Konferansa; EÜ İletişim Fakültesi Radyo, Televizyon ve Sinema Bölüm Başkanı Prof. Dr. Zuhal Özel Sağlamtimur, EÜ Etnografya Müzesi Müdürü Dr. Öğretim Üyesi Dilek Maktal Canko, EÜ Medya Uygulama ve Araştırma Merkezi Radyo Ege Kampüs Koordinatörü Öğr. Gör. Gamze Erol ve koleksiyon meraklıları katıldı. Sergide, EÜ Edebiyat Fakültesi Arkeoloji Bölümü öğretim üyesi Doç. Dr. Haluk Sağlamtimur’un en eskisi 1935 yılına ait 25 bin parçalık kibrit kutusu koleksiyonu, katılımcılara tarihi bir yolculuk yaşattı.
Her dönemin farklı özelliklerinin kibrit kutuları üzerine yansıdığını ifade eden Doç. Dr. Haluk Sağlamtimur, “İnsanlar, binlerce yıl boyunca çeşitli teknikler kullanarak ateş yakmaya çalışmıştır. Uzun süren arayışlardan sonra 17. yüzyılda keşfedilen kibrit sayesinde bu sorun büyük ölçüde ortadan kalkmıştır. Birincil ihtiyaçların karşılanması için ateş yakmak amacıyla kullanılan kibrit ve kutusu, ülkemizde de özellikle 1900'lerden 2000'lere kadar günlük yaşamın önemli bir parçası olmuştur. Bu bağlamda, kibrit ve kutusu Türkiye endüstri kültürüne ait taşınır endüstri miraslarından olan bir seri imalat nesnesidir. Taşınabilir endüstri mirası olarak kabul edilen kibrit ve kutusu, dünyada ve ülkemizde kültürel belleğin somut kalıntılarından birisi olarak günümüzde değer bulmaktadır. Kibrit kutuları temel tüketim ürünü ve teknik işlevinin yanı sıra, kutusu üzerinde yer alan grafik öğeler aracılığıyla toplumsal belleğin aktarılması ve toplumun bilinçlendirilmesi için bazen bir toplum mühendisliği aracı olarak, bazen de propaganda ve reklam aracı olarak kullanılmıştır” dedi.
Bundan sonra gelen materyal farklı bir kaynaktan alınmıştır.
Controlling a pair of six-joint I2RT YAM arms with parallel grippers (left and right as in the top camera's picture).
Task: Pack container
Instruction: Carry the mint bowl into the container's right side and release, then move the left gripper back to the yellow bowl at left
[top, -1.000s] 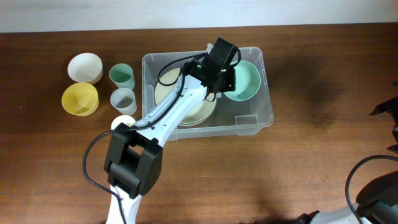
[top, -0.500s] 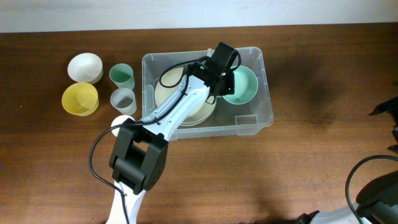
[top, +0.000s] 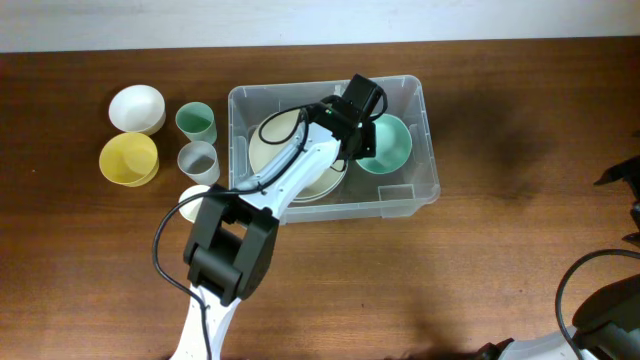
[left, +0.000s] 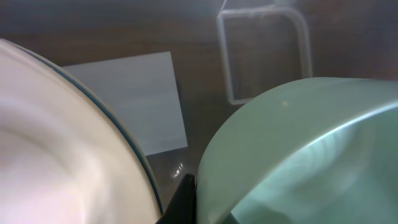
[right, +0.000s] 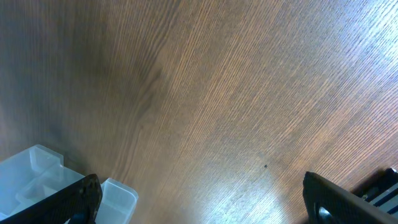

“Kibrit kutuları tüketim kültürüne yön veriyordu” Kibrit kutularının, toplumun tüketim alışkanlıklarını yönlendirmede dahi kullanıldığını ifade eden Doç.Dr. Sağlamtimur, “Türkiye piyasasını ele geçiren rakibi çakmak karşısında perakende sektöründeki varlığını sürdüremeyen kibrit, tüm ekonomik yaşamı boyunca, hem devlet tarafından, hem de özel sektör tarafından güncel politikaların belirlediği ve pazarın durumuna göre değişkenlik gösteren stratejilere sahip olmuş bir ürün olarak hayatımızda uzun bir süre yer almıştır. Ayrıca kibrit kutularının üzerinde bulunan desen veya grafikler, toplumun tüketim alışkanlıklarını yönlendirmesi ve belirlemesi bağlamında da en ucuz mesaj iletme yöntemi olarak her zaman önemli olmuştur. Ancak kibrit, günümüzün değişen teknolojik ve ekonomik koşulları altında varlığını sürdürmekte zorlanan bir ticari metaya dönüşmüştür. Günümüzdeki ucuz çakmak üretimi ve elektrikli ocaklar nedeniyle kullanımı giderek azalan kibritin, gelecek yıllarda varlığını nasıl devam ettireceği belirsizdir. Günümüzde çok yaygın kullanım alanı bulamasa da, kibrit farklı tasarım ve ölçülerde, özellikle oteller, yeme, içme ve eğlence sektörlerinde reklam amaçlı promosyon olarak tercih edilmektedir” diye konuştu.
Koleksiyonda 140 ülkeden 25 bin kibrit kutusu yer alıyor Koleksiyonun hikâyesini anlatan Doç. Dr. Sağlamtimur, “Aslında 5-6 yaşında yaptığım şey koleksiyondan ziyade bir oyundu. Çocuk aklımla 100 kibrit kutusunu alıp eve getirdiğimde yapmak istediğim şey ileride kibrit piyasadan kalkacak ve yalnızca bende kibrit olacak gibi bir düşünceydi. Diğer bir unsur da biriktireceğim nesnelerin ucuz olmasıydı. Yurt dışından gelen ilk kibritlerim mahalleden hacca gidenlere verdiğim siparişlerdi. Gelirken hurma değil, kibrit getirmelerini istiyordum. Önce tuhaf bulunan bu isteğim zamanla anlayışla karşılandı. Adıyaman’ın dışına giden herkes dönerken gittiği yerden bana kibrit kutusu getirmeye başladı” dedi.
Henüz 5 yaşındayken kibrit kutusu biriktirmeye başlayan Doç. Dr. Haluk Sağlamtimur’un koleksiyonunda 12 bini yerli olmak üzere 130-140 ülkeden topladığı 25 binden fazla kutu yer alıyor.